It’s got to be strange for Marimow — an Old World guy trying to do a job with a New World allocation of resources. It’s got to be even weirder that at the same time he’s talking about loss, sacrifice and “all hands on deck,” his boss is going out on his own and hiring new staffers. In February, Tierney announced that Mark Bowden, author of Black Hawk Down, and conservative radio host Michael Smerconish would be writing for the Inquirer’s editorial page. Tierney recruited both men himself. He went after big game, reaching out to Rick Santorum and legal-potboiler auteur John Grisham. He also struck a deal to serialize the new thriller by Lisa Scottoline, Daddy’s Girl. (Tierney says he was jazzed about the Scottoline thing because the Inky has a history of serializing books “back to Charles Dickens.”) Scottoline will also write a column for the Image section, “sort of an Anna Quindlen, Ellen Goodman-type thing,” says Tierney.

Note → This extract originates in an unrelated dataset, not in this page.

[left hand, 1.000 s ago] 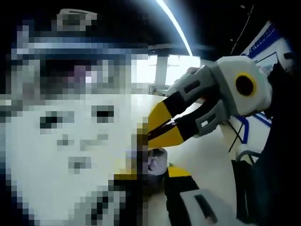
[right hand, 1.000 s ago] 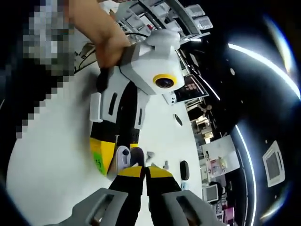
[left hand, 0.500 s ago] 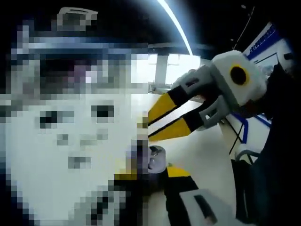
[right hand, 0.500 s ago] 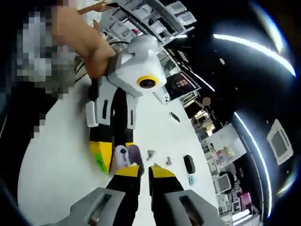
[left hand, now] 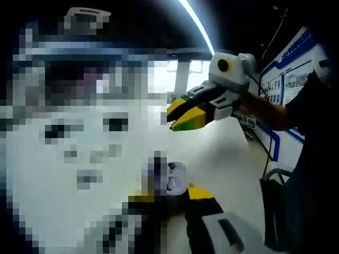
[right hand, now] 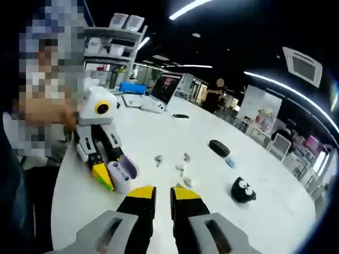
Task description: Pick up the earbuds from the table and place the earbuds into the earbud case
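Sitting open in the left gripper's (right hand: 108,177) yellow-tipped jaws, raised just above the white table (right hand: 159,137) near its left edge: the earbud case (right hand: 123,173), pale lilac-white, lid hinged back, rounded and glossy. Showing again in the left gripper view as the same case (left hand: 172,177), cavity facing up, pale interior with dark recesses, pinched at its lower sides. Lying loose toward the middle of the table, well apart from the case: small pale earbuds (right hand: 183,169), one near (right hand: 158,160), others clustered beside it; too small for telling stems or tips apart.
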The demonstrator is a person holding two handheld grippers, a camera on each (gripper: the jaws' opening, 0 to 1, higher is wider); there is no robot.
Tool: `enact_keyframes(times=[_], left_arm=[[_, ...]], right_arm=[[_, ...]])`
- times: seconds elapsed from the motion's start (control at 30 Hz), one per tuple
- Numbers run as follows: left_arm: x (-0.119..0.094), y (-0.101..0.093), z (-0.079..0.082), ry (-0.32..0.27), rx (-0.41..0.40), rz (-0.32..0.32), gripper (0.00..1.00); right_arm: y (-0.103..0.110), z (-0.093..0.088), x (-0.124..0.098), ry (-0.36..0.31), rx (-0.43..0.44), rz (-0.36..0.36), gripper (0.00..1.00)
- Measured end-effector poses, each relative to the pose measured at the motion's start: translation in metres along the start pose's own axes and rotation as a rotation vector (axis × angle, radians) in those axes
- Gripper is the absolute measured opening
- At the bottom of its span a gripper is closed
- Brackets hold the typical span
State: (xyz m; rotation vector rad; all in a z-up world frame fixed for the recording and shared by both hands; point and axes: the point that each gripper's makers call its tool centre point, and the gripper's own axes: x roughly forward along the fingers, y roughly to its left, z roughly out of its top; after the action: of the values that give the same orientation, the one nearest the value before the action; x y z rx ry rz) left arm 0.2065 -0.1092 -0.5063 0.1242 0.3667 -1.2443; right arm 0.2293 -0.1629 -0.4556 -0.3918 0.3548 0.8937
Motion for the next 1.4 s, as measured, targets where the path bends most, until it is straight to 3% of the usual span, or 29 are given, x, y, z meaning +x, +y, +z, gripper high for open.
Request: enact_keyframes(times=[0.2,0.4,0.63,0.87,1.4], left_arm=[[-0.001,0.000,0.000,-0.011,-0.008,-0.003,0.19],[-0.002,0.000,-0.001,-0.017,-0.008,-0.005,0.19],[-0.003,-0.002,-0.001,-0.028,-0.009,-0.008,0.19],[-0.003,-0.004,-0.002,-0.033,-0.001,-0.009,0.19],[-0.003,-0.005,-0.003,-0.041,-0.010,-0.013,0.19]], right_arm=[[-0.012,-0.010,0.001,0.040,0.070,0.054,0.12],[-0.013,0.012,0.027,0.036,0.031,0.104,0.13],[-0.002,0.027,0.071,0.124,-0.035,0.214,0.16],[0.006,0.024,0.104,0.229,-0.135,0.294,0.16],[0.010,0.018,0.142,0.293,-0.229,0.356,0.17]])
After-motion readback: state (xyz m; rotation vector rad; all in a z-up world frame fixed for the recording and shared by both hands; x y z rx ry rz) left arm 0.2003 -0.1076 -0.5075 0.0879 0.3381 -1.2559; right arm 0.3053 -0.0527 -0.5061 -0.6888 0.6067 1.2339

More zero-sum choices. One Lisa Scottoline may equal two copy editors; one year of Mark Bowden’s political ramblings might pay for a Natalie Pompilio to be rehired. Tierney is selecting people he thinks will make the Inky more exciting. This impulse is hard to knock — for years, the rap on the Inky was its pervasive dullness, and some of the people Tierney finds and champions will no doubt conform to traditional journalistic standards of greatness — for instance, Tierney has tried to get a TV or movie deal for John Shiffman, a talented young Inky reporter who wrote a series on a Temple student who allegedly ran an Internet pill ring. Then again, some won’t. According to Tierney’s friend Brian O’Neill, Tierney realizes that newspapers have to “compete against the Internet, TV, racetracks, movie theaters, casinos, etc., and therefore they have to be entertaining, which is a refreshing example. And an example of a guy like Brian is Rupert Murdoch … who has made money in media by keeping it fun and interesting, and sometimes keeping it controversial.”

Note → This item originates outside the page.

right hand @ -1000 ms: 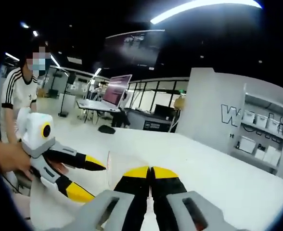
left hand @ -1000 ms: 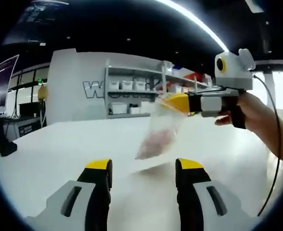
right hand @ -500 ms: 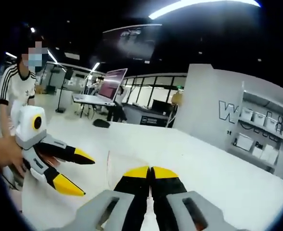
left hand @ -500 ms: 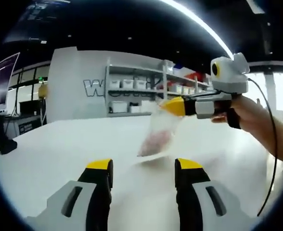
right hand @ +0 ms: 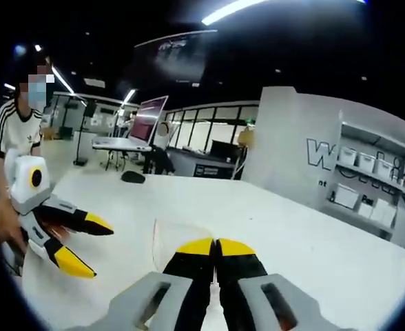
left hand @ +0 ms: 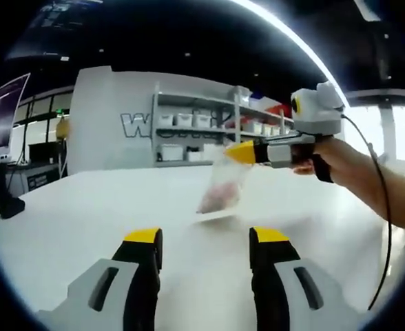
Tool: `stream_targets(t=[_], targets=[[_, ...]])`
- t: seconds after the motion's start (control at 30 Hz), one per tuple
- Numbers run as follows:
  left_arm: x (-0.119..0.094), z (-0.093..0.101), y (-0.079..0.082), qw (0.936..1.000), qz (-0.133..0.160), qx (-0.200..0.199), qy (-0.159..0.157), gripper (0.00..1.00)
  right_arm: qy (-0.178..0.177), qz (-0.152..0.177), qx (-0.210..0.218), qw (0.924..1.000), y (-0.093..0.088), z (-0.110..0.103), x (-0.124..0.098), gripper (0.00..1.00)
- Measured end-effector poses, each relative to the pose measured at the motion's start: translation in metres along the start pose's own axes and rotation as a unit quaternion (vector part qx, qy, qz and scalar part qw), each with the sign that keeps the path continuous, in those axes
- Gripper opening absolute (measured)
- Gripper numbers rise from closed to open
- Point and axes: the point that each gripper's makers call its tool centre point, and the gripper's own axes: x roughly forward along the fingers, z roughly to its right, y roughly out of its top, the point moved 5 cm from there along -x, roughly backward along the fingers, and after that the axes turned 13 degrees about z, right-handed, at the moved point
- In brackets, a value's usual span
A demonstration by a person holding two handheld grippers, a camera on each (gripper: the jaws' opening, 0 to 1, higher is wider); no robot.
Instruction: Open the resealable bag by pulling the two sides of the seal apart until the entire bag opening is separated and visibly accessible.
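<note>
The bag [left hand: 222, 193] is held up off the worktop [left hand: 85, 207] by the R tool [left hand: 238, 152], which is clenched on one top corner; in the right gripper view the yellow tips of the R tool [right hand: 216, 247] are pressed together w/ the clear film [right hand: 171, 241] of the bag seen just to their left. The L tool [left hand: 204, 238] is released, jaws spread wide, nothing between them; it is also seen from the right gripper view [right hand: 89, 243], well apart from the bag.

Over the last sec. the bag is carried further from the L tool: in the left gripper view it is now smaller and sits higher and further back than 1 s ago, w/ the R tool drawn back alongside it. From the right gripper view the L tool is seen lower and further toward the edge than before, so the gap between the two tools is widened, not narrowed. The grip of the R tool is unchanged throughout.

Pinkish contents are seen low in the bag; its bottom edge hangs near the worktop, contact cannot be told.

For the task, no progress is judged yet: the seal appears shut, though it is too blurred to be sure, and only one side is gripped. A 2nd grip by the L tool on the opposite lip is still needed before any pull can be made.
</note>
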Motion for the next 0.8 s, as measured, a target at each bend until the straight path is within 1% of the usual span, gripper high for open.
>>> stream_targets(t=[0.23,0.53,0.8], targets=[[0.000,0.000,-0.001,1.0000,-0.001,-0.003,-0.001,0.50,-0.008,0.001,0.006,0.9999,-0.001,0.013,0.006,0.00],[0.001,-0.001,-0.002,1.0000,-0.004,-0.003,-0.002,0.49,-0.028,0.003,0.011,0.9995,0.001,0.046,0.018,0.00],[0.000,-0.001,-0.002,1.0000,-0.005,-0.005,-0.002,0.49,-0.033,-0.002,0.021,0.9992,-0.006,0.056,0.025,0.00]])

Normally, we don’t require publishers to have taste; we require them to make their bank payments. But Tierney isn’t a normal publisher. Ultimately, he’s not even a kooky, colorful press lord like Walter Annenberg. Annenberg, for all his petty blacklisting, didn’t pay much attention to the newspaper. He made his businessman’s bones in television and magazines. The worst he could do with the Inky was to casually poison its coverage. He could never have transformed the way it operated, because he wouldn’t have known where to start. Annenberg was just the sad, vindictive dipshit on the 12th floor.